She had subpoenaed the Las Vegas Metro Police Department. She had hired a private investigator in Nevada to pull every public death record between 2018 and 2025. There was no Arlene Mortensson. There was no Jane Doe matching my description. There was no police report. There was no medical examiner report. The death Sloan had sworn to had never occurred. She had subpoenaed Mass General.
She had a complete employment record showing me hired in July 2022, paying federal payroll tax under my social security number every 2 weeks. Since the IRS had a record of me alive every year that the Suffolk County Probate Court had a record of me dead. She had subpoenaed Bank of America. She had every monthly statement of Sloan’s primary checking account from May 2019 through April 2025.
She had highlighted the relevant lines in yellow, the Beacon Hill rent, the Europe trip, the LSAT package, the Harvard Law Deposit, the handbags. She had calculated exactly how much my dead body had paid for. She had retrieved the legacy tributes. org. or obituary. She had subpoenaed the platform’s user records. The account that had created the obituary had been registered to the iCloud email tied to Sloan’s iPhone. The $40 payment had been made from a Bank of America card in Sloan’s name.

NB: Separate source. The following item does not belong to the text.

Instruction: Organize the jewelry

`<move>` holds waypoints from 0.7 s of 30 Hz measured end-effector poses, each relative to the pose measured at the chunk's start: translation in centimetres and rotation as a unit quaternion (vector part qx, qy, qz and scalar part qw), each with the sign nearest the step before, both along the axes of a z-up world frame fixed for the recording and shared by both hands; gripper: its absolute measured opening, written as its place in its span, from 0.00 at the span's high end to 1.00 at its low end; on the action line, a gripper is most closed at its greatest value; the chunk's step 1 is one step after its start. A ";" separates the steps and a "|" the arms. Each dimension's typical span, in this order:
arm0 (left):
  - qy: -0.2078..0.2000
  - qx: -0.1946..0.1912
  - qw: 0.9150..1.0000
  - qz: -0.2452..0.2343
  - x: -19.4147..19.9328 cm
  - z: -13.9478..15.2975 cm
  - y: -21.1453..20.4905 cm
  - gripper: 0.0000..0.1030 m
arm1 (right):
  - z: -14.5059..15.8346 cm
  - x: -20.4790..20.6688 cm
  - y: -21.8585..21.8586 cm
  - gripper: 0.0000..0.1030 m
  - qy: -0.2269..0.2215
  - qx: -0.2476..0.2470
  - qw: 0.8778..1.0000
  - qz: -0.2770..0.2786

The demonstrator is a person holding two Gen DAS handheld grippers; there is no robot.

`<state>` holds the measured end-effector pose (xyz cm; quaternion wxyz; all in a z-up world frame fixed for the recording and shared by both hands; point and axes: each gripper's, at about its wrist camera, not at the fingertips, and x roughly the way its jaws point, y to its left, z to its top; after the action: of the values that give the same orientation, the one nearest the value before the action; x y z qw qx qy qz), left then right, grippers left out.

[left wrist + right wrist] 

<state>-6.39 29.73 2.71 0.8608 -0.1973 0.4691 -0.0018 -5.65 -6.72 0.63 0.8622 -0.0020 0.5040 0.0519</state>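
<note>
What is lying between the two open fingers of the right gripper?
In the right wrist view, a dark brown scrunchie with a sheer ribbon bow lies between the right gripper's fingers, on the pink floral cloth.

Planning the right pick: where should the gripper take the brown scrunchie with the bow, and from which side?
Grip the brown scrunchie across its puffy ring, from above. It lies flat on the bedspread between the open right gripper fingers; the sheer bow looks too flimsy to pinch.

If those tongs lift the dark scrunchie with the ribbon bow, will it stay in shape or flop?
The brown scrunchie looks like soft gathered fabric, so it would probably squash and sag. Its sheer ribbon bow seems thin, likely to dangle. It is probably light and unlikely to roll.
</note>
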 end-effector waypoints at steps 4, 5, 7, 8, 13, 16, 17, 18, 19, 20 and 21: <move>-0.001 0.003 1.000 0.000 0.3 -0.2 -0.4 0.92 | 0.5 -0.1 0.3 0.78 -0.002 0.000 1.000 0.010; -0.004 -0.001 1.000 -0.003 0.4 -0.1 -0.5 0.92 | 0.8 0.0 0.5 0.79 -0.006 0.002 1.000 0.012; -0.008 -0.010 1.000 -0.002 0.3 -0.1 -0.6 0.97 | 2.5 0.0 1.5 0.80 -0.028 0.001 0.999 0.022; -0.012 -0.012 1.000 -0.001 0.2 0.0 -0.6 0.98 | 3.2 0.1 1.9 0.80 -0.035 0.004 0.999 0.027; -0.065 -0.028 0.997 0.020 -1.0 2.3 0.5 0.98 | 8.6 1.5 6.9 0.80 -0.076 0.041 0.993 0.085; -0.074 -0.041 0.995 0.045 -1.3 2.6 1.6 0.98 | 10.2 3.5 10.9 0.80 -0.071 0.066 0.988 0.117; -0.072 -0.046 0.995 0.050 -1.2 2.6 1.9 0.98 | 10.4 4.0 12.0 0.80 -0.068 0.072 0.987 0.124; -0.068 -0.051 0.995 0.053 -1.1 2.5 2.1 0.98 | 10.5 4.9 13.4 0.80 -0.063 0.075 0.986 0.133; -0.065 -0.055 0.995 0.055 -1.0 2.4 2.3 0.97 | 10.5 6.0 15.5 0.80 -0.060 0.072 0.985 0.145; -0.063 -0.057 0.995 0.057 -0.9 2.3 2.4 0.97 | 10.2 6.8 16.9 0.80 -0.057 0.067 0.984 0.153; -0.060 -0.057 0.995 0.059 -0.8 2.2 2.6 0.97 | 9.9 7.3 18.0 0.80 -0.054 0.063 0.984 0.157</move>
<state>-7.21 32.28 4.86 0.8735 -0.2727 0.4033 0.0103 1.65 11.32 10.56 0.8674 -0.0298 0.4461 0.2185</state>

She had retained a forensic handwriting expert named Linda Voss, formerly of the FBI. Voss had analyzed an Arlene signed secondary affidavit. a smaller document Sloan had filed with the probate purporting to be from me declining inheritance against six known samples of my real signature, my driver’s license, my MGH HR file, my BSN diploma, my apartment lease, a credit card application, a hospital sign-in.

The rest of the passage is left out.